Usually you want functions to return something. For example your intention is to take a word, move the first letter to the end of the word, and add "ay" ... in other words to render it in "Pig Latin."
But you're print-ing the results rather than return-ing them. You might think that using print returns a value (in the sense that it "returned" something to your screen or terminal). But that's not what "return" means in computer programming. The Python return statement is how your function returns a result to the rest of the program following any particular invocation of (or "call into") your function.
Here's the simplest function that would work:
def pigify(word):
return word[1:]+word[0].lower()+'ay'
... that will take a "slice" of the word from a one character offset into the string all the way to the end of the string. That's what [1:] means ... it describes a range of characters, how far to the start of the range and then how far to go to get up to (but not including) the end. Then it adds the first character (which is "zero characters" from the beginning of the string), converts that to lower case (which is harmless for all characters, and only affects capital letters) and then it adds the literal string "ay" ... and it takes all of that and returns it.
pig_latin = pigify("Python")
print(pig_latin)
# ---> prints "ythonpay"
The other issue with your code is that you're calling string methods in a confused way. word.alnum() will return True only if all the characters are alphanumeric and word.isdigit() will return True only if all of the characters are numeric. That's the same as just calling word.isdigit() since digits are a proper subset of the alphanumeric character set. In other words the only strings that will pass your code will be those which contain no letters (or other characters); clearly not what you intended.
You probably would prefer to check that the string consists entirely of alphabetic characters:
def pigify(word):
if word.isalpha():
return word[1:]+word[0].lower()+'ay'
# or else? ....
This leaves you with the question of what you should do with an invalid argument (value passed to your function's "word" parameter by the caller).
You could print an error message. But that's considered poor programming practice. You could return some special value such as Python's None value; but then code that calls your function must either check the results every time, or results can cause some other error far removed from where your function was called (where this non-string value was returned).
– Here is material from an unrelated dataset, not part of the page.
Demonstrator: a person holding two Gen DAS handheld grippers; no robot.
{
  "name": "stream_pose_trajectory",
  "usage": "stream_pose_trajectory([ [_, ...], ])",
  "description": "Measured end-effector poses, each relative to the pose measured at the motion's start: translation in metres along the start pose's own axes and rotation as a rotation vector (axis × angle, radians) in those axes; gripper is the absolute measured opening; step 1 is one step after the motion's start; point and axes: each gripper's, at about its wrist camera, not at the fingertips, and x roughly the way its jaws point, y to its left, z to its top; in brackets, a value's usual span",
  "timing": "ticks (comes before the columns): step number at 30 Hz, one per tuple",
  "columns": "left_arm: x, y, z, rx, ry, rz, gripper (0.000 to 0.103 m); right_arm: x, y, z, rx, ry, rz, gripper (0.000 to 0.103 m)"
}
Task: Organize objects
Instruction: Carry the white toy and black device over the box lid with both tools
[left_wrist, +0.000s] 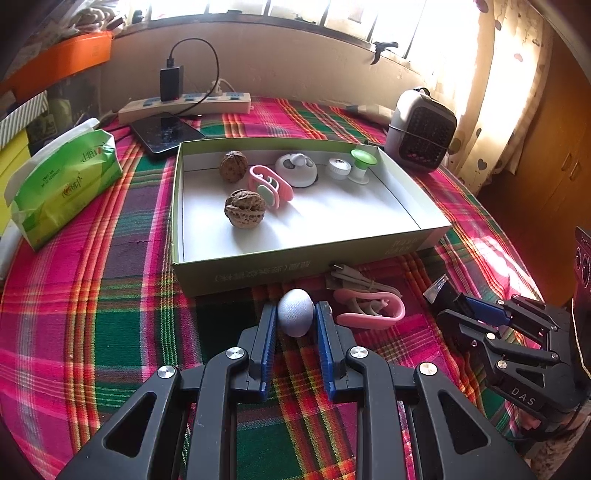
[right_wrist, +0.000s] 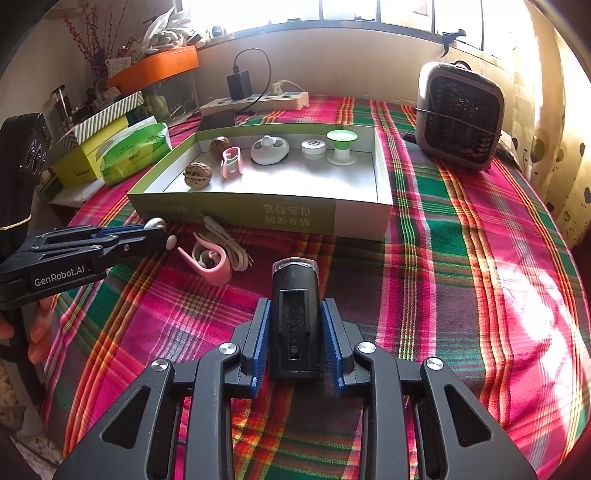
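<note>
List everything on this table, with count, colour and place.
box: 1, green outside, white inside, mid-table
walnuts: 2, brown, in the box, left part
clip: 1, pink, in the box beside the walnuts
round case: 1, white, in the box at the back
small jar: 1, white, in the box
spool: 1, green and white, in the box, right end
egg-shaped item: 1, pale grey, in front of the box
black device: 1, clear-tipped, in front of the box
pink clip with cable: 1, in front of the box
tissue pack: 1, green, left
power strip: 1, cream, back
phone: 1, black, behind the box
heater: 1, grey, back right
left tongs: shut on the egg-shaped item
right tongs: shut on the black device
</note>
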Motion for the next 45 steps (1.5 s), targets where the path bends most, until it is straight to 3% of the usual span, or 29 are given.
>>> stream_pose_trajectory([
  [25, -0.017, 0.006, 0.026, -0.023, -0.064, 0.011, 0.019, -0.014, 0.004, 0.032, -0.023, -0.071, 0.017, 0.029],
  [45, 0.001, 0.025, 0.05, -0.069, -0.052, 0.037, 0.019, 0.018, -0.015, 0.079, -0.009, -0.052, -0.021, 0.029],
])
You can also raise an exception:
def pigify(word):
if word.isalpha():
return word[1:]+word[0].lower()+'ay'
raise ValueError("Invalid input for pigify()")
... note that I don't need to explicitly spell out else in this case; the control flow only reaches that statement if I didn't return a value, only when it's an error. Any other time the control flow returns to the calling code (the part of the program that called my pigify() function).
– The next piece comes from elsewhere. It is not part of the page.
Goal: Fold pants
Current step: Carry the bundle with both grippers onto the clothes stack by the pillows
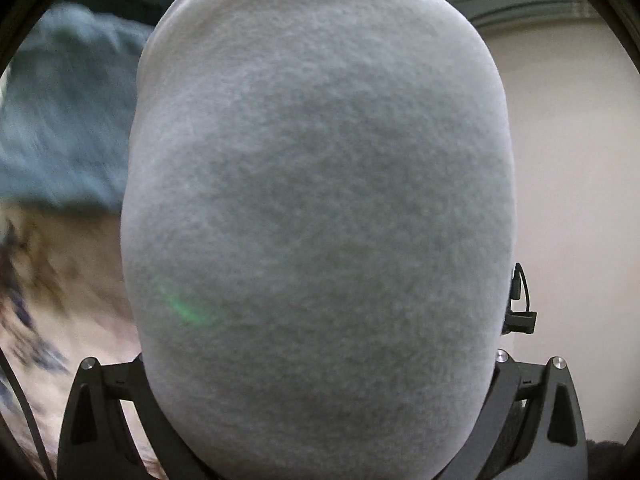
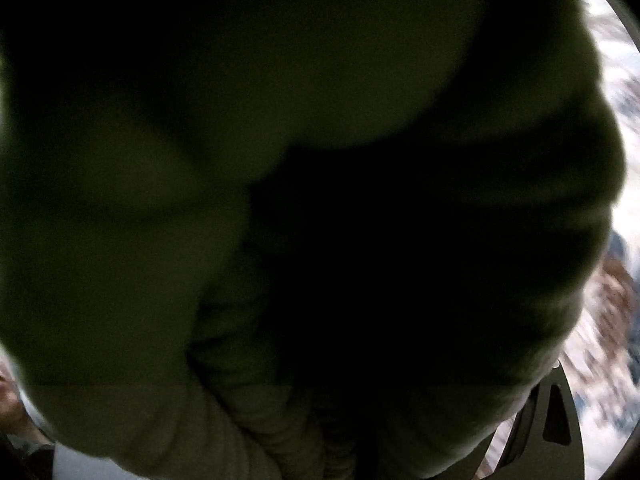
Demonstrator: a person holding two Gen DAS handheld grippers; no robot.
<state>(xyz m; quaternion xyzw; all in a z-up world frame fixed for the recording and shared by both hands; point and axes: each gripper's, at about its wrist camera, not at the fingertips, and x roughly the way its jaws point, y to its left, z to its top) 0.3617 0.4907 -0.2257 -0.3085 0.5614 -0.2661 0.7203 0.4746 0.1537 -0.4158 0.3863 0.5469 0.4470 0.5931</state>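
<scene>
Light grey fleece pants (image 1: 320, 208) bulge up close and fill the middle of the left wrist view. They rise from between the black fingers (image 1: 96, 412) of my left gripper (image 1: 320, 408), which is shut on the cloth, its fingertips hidden. In the right wrist view the same pants (image 2: 280, 160) cover almost the whole lens and look dark and blurred. A ribbed waistband (image 2: 272, 420) runs down to the bottom centre. My right gripper (image 2: 340, 440) is shut on the pants, and only one black finger (image 2: 556, 420) shows at the lower right.
A blue-grey cloth (image 1: 68, 112) lies at the left, blurred by motion. A beige patterned surface with dark marks (image 1: 48, 300) (image 2: 608, 300) lies below. A plain pale wall (image 1: 572, 184) stands to the right. A hand (image 2: 10, 400) shows at the left edge.
</scene>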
Another thing I could do is decide that pigify() simply returns anything that doesn't look like a "word" exactly as it was passed:
def pigify(word):
if word.isalpha():
return word[1:]+word[0].lower()+'ay'
else:
return word
... here I could just return word without the else: as it did before with the raise statement. But I personally think that looks wrong; so I've explicitly spelled out the else: clause purely for stylistic reasons.
Mostly you want your program to be composed of functions (or objects with methods) that work with (manipulate) the data, and then a smaller body of code (possibly functions or object and their methods) which then "render" the results of those manipulations. Any time you're writing a function which manipulations or transforms data and writes those results to the screen or into a web page, or out to a file or database, you should pause and reconsider your design. The transformative/manipulations and computations might be re-useable while the code which writes results is typically quite specific. So interleaving one with the other is usually a bad decision.
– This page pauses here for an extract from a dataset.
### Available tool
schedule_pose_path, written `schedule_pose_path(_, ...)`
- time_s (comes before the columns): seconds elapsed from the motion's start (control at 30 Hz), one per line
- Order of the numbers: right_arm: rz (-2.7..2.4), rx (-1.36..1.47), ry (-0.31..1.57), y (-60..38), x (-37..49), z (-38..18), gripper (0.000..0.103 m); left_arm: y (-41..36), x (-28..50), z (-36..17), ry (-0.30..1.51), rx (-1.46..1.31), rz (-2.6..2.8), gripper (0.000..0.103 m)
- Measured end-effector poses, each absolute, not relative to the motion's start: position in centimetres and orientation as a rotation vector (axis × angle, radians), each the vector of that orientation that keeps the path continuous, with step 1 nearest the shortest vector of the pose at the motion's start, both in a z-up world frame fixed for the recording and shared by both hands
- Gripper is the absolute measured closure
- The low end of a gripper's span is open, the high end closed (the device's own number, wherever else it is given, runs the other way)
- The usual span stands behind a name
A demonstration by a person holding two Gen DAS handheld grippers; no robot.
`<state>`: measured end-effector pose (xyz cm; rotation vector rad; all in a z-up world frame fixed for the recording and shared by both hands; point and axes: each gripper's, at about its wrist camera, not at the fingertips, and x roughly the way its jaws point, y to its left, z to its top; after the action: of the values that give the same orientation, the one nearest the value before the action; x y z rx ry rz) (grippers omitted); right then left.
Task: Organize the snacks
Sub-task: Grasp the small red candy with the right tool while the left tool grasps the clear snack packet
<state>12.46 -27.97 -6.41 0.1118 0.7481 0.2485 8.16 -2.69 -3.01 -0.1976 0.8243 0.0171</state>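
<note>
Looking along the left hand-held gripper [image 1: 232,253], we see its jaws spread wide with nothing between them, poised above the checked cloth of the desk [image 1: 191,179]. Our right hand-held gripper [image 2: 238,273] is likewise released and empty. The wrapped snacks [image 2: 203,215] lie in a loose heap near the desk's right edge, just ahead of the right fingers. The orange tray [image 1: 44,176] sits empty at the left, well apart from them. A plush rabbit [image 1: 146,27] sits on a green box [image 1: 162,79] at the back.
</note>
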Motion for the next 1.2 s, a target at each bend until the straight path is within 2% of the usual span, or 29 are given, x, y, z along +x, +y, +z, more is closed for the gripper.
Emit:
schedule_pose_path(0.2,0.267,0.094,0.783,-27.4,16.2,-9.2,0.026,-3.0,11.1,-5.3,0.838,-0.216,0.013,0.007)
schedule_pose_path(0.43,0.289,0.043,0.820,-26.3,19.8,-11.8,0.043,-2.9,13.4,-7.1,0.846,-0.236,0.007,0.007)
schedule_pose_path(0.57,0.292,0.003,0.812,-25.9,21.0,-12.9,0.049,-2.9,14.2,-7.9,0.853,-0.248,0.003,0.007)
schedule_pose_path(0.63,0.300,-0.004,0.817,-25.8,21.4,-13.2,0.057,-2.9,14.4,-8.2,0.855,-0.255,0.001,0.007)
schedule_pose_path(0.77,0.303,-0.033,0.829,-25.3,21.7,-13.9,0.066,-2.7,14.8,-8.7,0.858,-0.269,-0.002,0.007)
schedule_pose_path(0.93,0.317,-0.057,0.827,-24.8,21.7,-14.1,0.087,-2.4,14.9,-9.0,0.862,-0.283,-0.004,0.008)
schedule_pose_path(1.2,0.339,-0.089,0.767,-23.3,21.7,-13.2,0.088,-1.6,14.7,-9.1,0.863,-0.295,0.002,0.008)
The str.isdigit() and str.isalnum() methods only return true if all of the characters match the criteria. Your test is written so that you want to detect whether any of the characters match the criteria:
>>> word = 'abc123'
>>> word.isdigit()
False
>>> any(map(str.isdigit, word))
True
So you can amend the code to start with something like this:
def check(word):
if not word.isalnum() or any(map(str.isdigit, word)):
print ("Enter valid word!")
else:
print ("Thank You for Entering a valid word!")
...
FWIW, str.isalpha() would be easier to use because digits are already excluded.
In your code, you have problem with isalnum() which returns true if string contains only alphabets, only numbers or contains both alphabets and numbers so you can try to match if string only contains alphabets and execute your code as follow:
def check(word):
if word.isalpha(): # process only if word contains only alphabets
print("Thank You for Entering a valid word : {}!".format(word))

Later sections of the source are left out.